Пятахин сделал паузу по Станиславскому, продолжил:

– Сатана возбуждал их в погребе и, служа им незримо, помогал укрепиться в том, что они обещали…

– Прекрати эту гадость читать, – потребовала Лаура Петровна.

– А почему нельзя? – вопросил Пятахин. – Это же древнерусская литература!

– Это древнерусская литература?!

– Древней не бывает. Вот послушайте. Князь же, внезапно выйдя за ними, начал рыгать… Вот, примерно так, я сейчас покажу.

Лаура Петровна поднялась со своего места, подошла к Пятахину, вырвала книжку и зачем-то всучила ее мне. Я, конечно, с древнерусской литературой был знаком в общих чертах, но сильно ею не увлекался. Пятахин не обиделся, сел, стал молчать. Я полистал книжку, затем передал ее Дитеру.

И тот быстро нарисовал убиение князя Андрея в комиксовой стилистике, ничего так получилось, князь сносил одним ударом головы сразу нескольким негодяям, причем князь был высок, широкоплеч и благороден, а супостаты, наоборот, горбаты, кривоноги и всячески омерзительны, особенно пресловутый Анбал.

Жмуркин сидел рядом, изучал планшетник, сопряженный со спутником Глонасс, прокладывал маршрут. Автобус неторопливо катился средь муромских лесов, как это водится, беды не предвещало ничего, ни сова не ухала, ни самовар не гудел. Мы проехали небольшую речушку с названием Кокшага, и – не знаю, была ли связь или нет – Жохова выкарабкалась со своего места и направилась к нам. Жмуркин напрягся.

– Опять, – шепнул Жмуркин. – А мне ведь предлагали в стройотряд умные люди, предлагали…

Жохова подошла и уставилась на нас.

Нечем мне было его утешить. Жмуркин собрался с силами, улыбнулся и доброжелательно спросил:

– Что там у тебя, Устя?

– А у Рокотовой чесотка! – неожиданно громко и отчетливо сказала Жохова.

Жмуркин сжал кулаки. Ногти впились в пластик планшета и оставили на нем довольно глубокие следы.

– Спокойно, – посоветовал я. – Чесотка вполне себе излечимое заболевание, ничего страшного. Правда, чрезвычайно заразное. Полежим немного в карантине, подумаем о вечности. Без паники!
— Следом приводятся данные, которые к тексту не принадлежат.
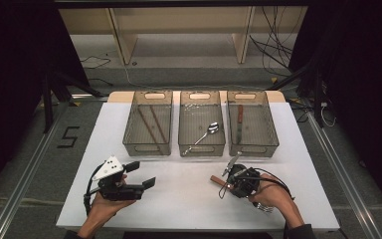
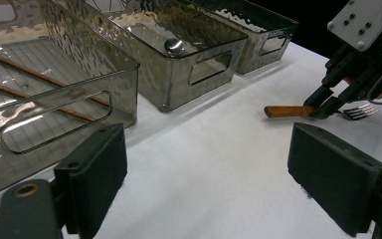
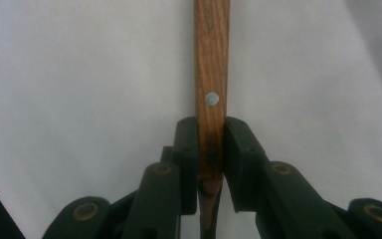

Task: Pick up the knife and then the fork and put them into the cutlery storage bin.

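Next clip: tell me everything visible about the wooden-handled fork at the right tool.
The fork has a slim brown wooden handle with a small metal rivet and silver metal tines. It lies roughly level at the white table, in front of the three clear bins and outside them. The right tool has its black pads pressed on both sides of the handle near the metal end; the handle's free end sticks out past them. Whether it rests on the table or is just lifted, I cannot tell.

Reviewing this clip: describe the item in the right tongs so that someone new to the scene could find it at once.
On the white table, in front of the three clear bins, look to the near right, where the right tongs are shut on a fork. It lies flat on the table. Its brown wooden handle and metal prongs set it apart from the all-metal spoon in the middle bin.
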Motion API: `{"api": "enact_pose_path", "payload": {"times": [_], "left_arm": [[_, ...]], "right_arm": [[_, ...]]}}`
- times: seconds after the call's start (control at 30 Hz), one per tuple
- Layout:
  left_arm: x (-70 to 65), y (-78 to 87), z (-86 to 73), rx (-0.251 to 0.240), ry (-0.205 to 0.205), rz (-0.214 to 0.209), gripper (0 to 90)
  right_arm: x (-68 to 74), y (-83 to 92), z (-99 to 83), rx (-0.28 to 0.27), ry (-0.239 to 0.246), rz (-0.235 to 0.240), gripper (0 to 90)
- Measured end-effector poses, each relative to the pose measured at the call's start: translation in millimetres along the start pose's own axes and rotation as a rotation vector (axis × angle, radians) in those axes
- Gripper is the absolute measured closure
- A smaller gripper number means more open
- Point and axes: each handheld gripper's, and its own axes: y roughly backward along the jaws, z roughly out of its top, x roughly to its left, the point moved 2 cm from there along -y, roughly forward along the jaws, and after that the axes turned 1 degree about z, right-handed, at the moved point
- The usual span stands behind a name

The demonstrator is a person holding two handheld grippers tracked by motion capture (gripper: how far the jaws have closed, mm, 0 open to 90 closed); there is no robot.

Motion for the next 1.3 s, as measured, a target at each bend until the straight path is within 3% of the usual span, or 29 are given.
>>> {"api": "enact_pose_path", "payload": {"times": [0.33,0.87,1.1,1.3], "left_arm": [[-0.1,0.0,0.1,-0.001,0.000,0.000,15.2],[-0.1,0.4,0.2,-0.004,-0.002,0.003,15.1],[-0.2,-0.1,0.1,-0.006,0.003,0.004,15.1],[-0.1,-0.1,0.3,-0.007,0.003,0.005,15.1]], "right_arm": [[-7.3,13.8,-0.9,-0.096,-0.055,0.011,77.7],[-29.1,43.1,-2.1,-0.328,-0.141,0.003,77.8],[-42.6,54.4,-2.4,-0.407,-0.210,0.009,77.8],[-60.5,68.9,2.4,-0.493,-0.276,-0.016,77.8]]}}
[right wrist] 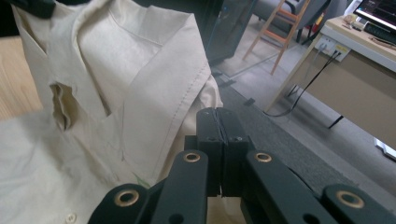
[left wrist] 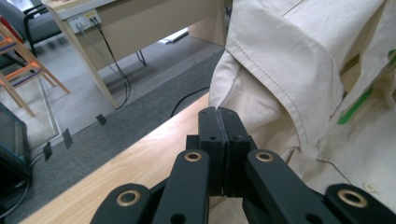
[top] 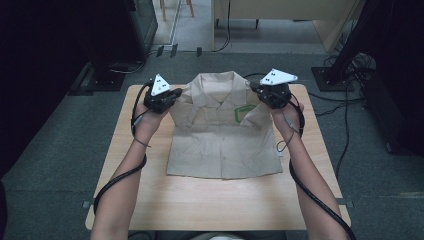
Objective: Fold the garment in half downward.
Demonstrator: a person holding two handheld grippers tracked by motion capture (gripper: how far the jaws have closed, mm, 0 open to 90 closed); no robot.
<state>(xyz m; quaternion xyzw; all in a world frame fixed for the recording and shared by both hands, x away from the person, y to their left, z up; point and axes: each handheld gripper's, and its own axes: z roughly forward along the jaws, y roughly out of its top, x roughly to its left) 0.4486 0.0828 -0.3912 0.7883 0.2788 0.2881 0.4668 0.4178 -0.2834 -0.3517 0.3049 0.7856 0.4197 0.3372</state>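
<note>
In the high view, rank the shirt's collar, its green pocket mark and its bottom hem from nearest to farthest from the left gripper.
1. The collar, at the shirt's top, lies nearest the left gripper.
2. The green pocket mark, on the chest towards the right gripper's side.
3. The bottom hem, at the shirt's near edge towards the person.

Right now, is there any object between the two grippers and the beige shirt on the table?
No. The left gripper and right gripper are already at the shoulders of the shirt, jaws closed on the fabric and lifting its top off the table. Nothing visible stands between.
</note>
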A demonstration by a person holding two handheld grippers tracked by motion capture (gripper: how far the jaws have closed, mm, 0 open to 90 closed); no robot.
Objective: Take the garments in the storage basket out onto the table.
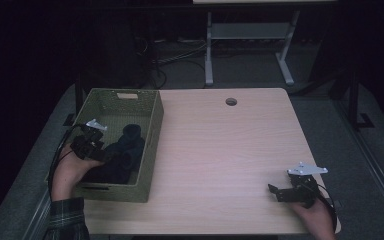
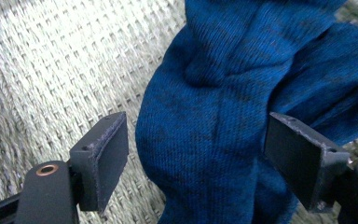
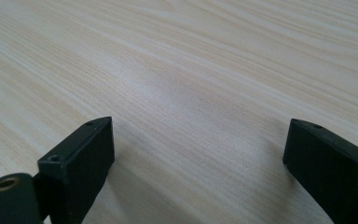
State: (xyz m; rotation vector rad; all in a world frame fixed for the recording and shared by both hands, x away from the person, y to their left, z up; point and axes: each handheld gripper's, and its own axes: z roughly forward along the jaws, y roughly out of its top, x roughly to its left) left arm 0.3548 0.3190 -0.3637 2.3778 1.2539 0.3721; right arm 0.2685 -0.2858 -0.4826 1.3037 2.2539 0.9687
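Observation:
A dark blue knitted cloth (image 1: 126,149) lies bunched in a green woven basket (image 1: 115,193) at the table's left side. My left gripper (image 1: 105,151) reaches down into the basket at the cloth's left edge. In the left gripper view a fold of the blue cloth (image 2: 200,116) sits between the jaws of the left gripper (image 2: 196,144). They stand wide: there is a gap at the left pad, and the right pad is at the fabric. My right gripper (image 1: 276,192) rests low over the bare wooden table (image 1: 230,150) at the front right, open, with nothing in the right gripper (image 3: 196,149).
The basket's woven floor (image 2: 51,70) shows left of the cloth. A round cable hole (image 1: 231,101) sits near the table's far edge. Behind the table stand the white legs of another desk (image 1: 209,50) and loose cables on the floor.

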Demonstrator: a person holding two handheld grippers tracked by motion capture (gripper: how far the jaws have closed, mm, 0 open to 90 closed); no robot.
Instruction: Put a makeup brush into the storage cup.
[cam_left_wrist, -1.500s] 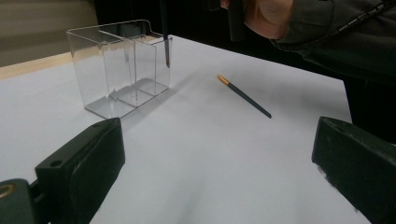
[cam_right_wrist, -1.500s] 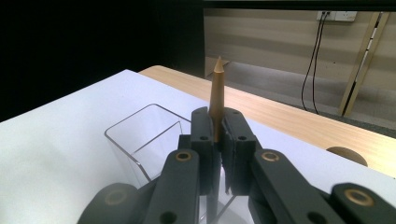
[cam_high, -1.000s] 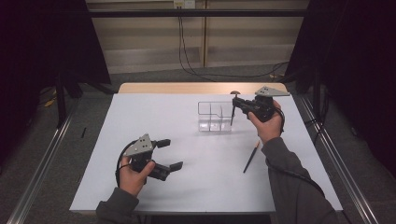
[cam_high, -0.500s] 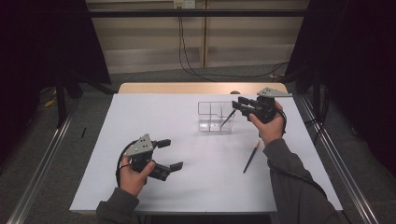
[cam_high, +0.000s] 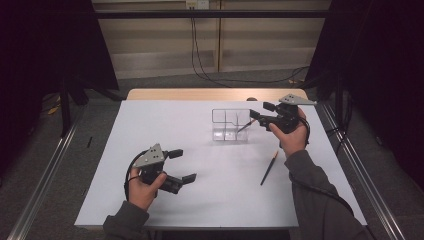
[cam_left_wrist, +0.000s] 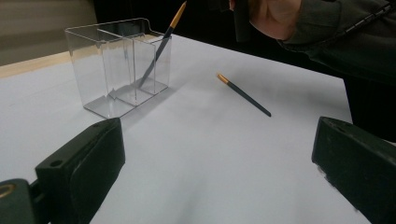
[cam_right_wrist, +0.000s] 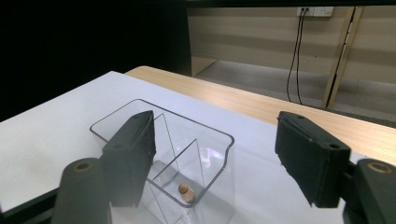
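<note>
A clear divided box (cam_high: 229, 125) stands right of the table's middle. A dark pencil with an orange end (cam_high: 245, 126) leans inside its right compartment; in the left gripper view the pencil (cam_left_wrist: 161, 46) pokes above the box (cam_left_wrist: 116, 65). My right gripper (cam_high: 260, 111) hovers at the box's right rim; its jaws have just been opening and nothing is between them. In the right gripper view, the gripper (cam_right_wrist: 217, 140) looks down on the box (cam_right_wrist: 163, 149) and the pencil's end (cam_right_wrist: 184, 189). A second pencil (cam_high: 268, 169) (cam_left_wrist: 243, 94) lies flat on the sheet. My left gripper (cam_high: 184, 165) (cam_left_wrist: 215, 172) rests open at the front left.
A white sheet (cam_high: 150, 125) covers the table, with a wooden strip (cam_high: 200, 94) along the far edge. Metal rails (cam_high: 45, 170) run along both sides of the table. Cables (cam_high: 200, 50) hang at the back wall.
The pencil that my right gripper held above the box has tipped, left the jaws and now leans inside the box. The right jaws have spread apart. The left hand has stayed still.
</note>
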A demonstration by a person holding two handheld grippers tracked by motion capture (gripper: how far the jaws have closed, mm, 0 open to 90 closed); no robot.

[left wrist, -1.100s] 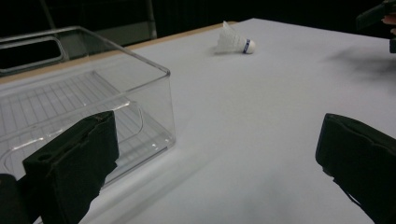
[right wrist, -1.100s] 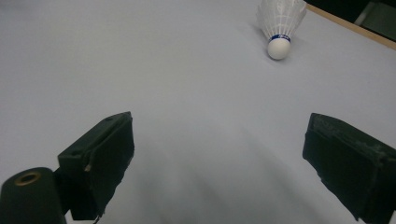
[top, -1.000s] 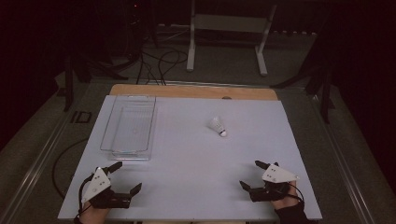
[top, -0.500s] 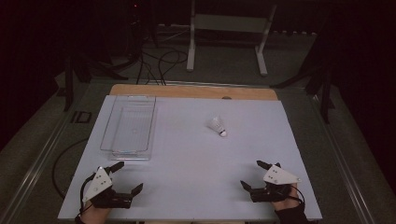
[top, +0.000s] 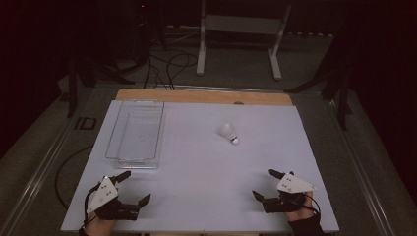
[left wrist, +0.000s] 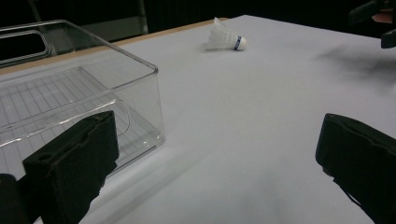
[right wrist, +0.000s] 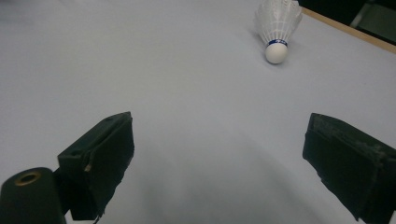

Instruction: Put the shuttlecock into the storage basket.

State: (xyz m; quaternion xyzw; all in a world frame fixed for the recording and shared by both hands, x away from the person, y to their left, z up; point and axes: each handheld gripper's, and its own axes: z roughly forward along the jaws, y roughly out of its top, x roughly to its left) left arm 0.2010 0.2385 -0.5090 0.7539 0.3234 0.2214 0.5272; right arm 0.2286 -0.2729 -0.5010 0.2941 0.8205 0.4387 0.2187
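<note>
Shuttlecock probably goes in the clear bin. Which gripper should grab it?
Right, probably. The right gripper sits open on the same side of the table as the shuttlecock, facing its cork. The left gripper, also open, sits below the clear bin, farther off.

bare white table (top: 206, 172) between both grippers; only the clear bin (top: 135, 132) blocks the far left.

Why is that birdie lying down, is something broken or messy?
Nothing looks broken or spilled. The shuttlecock just lies on its side on the white table, feathers intact. The clear bin sits flat and empty. Both grippers are open near the front edge.
</note>
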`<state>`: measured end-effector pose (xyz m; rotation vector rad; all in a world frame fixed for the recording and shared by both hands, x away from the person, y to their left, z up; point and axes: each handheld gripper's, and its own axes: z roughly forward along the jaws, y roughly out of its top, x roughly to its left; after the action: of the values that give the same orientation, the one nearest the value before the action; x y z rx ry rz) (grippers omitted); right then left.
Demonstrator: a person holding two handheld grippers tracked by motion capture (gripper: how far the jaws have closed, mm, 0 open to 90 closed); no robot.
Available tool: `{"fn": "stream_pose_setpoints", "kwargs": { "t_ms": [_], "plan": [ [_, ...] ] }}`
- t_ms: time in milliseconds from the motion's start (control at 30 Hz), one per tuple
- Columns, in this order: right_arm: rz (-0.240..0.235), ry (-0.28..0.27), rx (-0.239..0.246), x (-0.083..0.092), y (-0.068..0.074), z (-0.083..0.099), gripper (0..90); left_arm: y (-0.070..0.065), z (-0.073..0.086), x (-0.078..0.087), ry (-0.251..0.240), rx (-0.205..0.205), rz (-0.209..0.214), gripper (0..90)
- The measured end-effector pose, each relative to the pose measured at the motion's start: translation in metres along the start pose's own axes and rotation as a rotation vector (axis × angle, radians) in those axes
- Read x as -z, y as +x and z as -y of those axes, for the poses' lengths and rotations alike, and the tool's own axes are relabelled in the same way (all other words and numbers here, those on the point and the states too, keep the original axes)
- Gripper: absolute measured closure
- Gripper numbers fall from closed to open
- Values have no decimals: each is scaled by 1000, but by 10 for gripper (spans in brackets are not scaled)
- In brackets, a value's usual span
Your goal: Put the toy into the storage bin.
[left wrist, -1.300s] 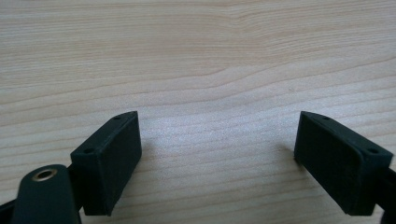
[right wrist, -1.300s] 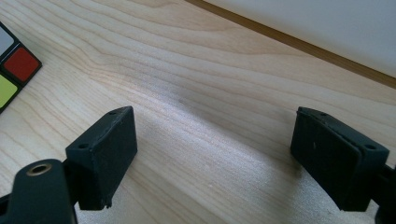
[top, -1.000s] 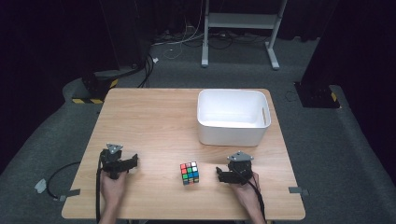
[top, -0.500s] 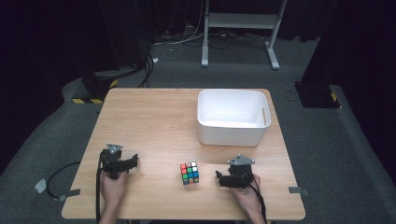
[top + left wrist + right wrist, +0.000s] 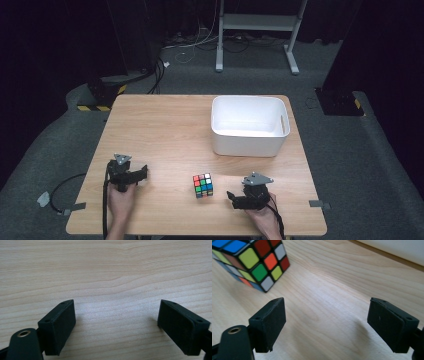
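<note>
Cube (image 5: pixel 202 185) sits at nine o'clock of the right gripper (image 5: pixel 231 196), jaws wide apart, just opening, nothing between; left gripper (image 5: pixel 143 172) gapes empty too.

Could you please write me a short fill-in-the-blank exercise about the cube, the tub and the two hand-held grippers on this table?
1. The puzzle cube lies on the wooden table, between the left hand-held gripper and the ____ hand-held gripper.
2. The white tub has ____ inside it.
3. Nothing sits between the jaws of the right hand-held gripper, so they are ____.
4. In the right gripper view, the cube shows ahead and to the ____ of the jaws.

Missing words: right; nothing; open; left
</note>
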<state>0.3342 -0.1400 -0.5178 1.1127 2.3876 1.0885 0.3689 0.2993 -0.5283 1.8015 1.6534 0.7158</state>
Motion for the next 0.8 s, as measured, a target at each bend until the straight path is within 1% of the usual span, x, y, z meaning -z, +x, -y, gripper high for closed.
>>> {"fn": "stream_pose_setpoints", "kwargs": {
  "t_ms": [33, 167, 200, 233, 300, 333, 367, 567, 667, 800],
  "plan": [
    [-12, -1, -6, 1, 2, 1, 148, 0, 0, 0, 0, 0, 0, 150],
    [-46, -13, 7, 2, 7, 2, 142, 0, 0, 0, 0, 0, 0, 150],
    [-46, -13, 7, 2, 7, 2, 142, 0, 0, 0, 0, 0, 0, 150],
    [-61, -21, 23, 2, 11, 2, 140, 0, 0, 0, 0, 0, 0, 150],
    [-77, -25, 29, 2, 14, 1, 138, 0, 0, 0, 0, 0, 0, 150],
    [-77, -25, 29, 2, 14, 1, 138, 0, 0, 0, 0, 0, 0, 150],
    [-93, -29, 33, 2, 18, 0, 136, 0, 0, 0, 0, 0, 0, 150],
    [-130, -35, 42, 2, 26, -1, 132, 0, 0, 0, 0, 1, 0, 151],
    [-150, -29, 61, 0, 32, -4, 127, 0, 0, 0, -1, 2, 0, 150],
    [-174, -50, 84, 0, 40, -10, 116, 0, 0, 0, -1, 1, 0, 151]
  ]
}}
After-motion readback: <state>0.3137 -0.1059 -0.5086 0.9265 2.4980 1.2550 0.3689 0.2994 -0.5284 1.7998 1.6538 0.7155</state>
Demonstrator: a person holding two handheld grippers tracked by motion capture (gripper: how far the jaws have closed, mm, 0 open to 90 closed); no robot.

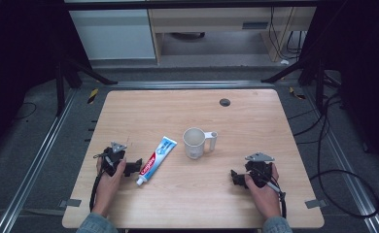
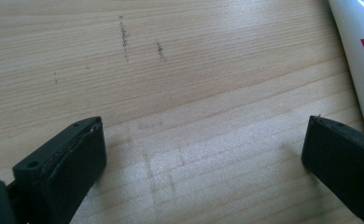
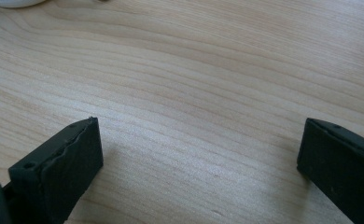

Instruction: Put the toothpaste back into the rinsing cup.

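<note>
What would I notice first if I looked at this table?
Probably the toothpaste tube, lying slanted on the wooden table just beside the left claw. Next to it, near the middle, stands a white cup with its handle pointing right. The right claw rests open near the front, apart from both.
</note>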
Стало как-то тихо. Лаура Петровна поправила прическу, над креслами показалась заинтересованная мордочка Лаурыча.

– А я давно предупреждал, – сказал Пятахин. – Надо было каждого перед поездкой осмотреть, мало ли у кого что.

– Я сейчас тебя осмотрю! – угрожающе произнес Герасимов.

– Молчи, убого, – ответил Пятахин.

– Она вся пятнами покрылась! – продолжала Жохова. – У них в баторе все чесоточные!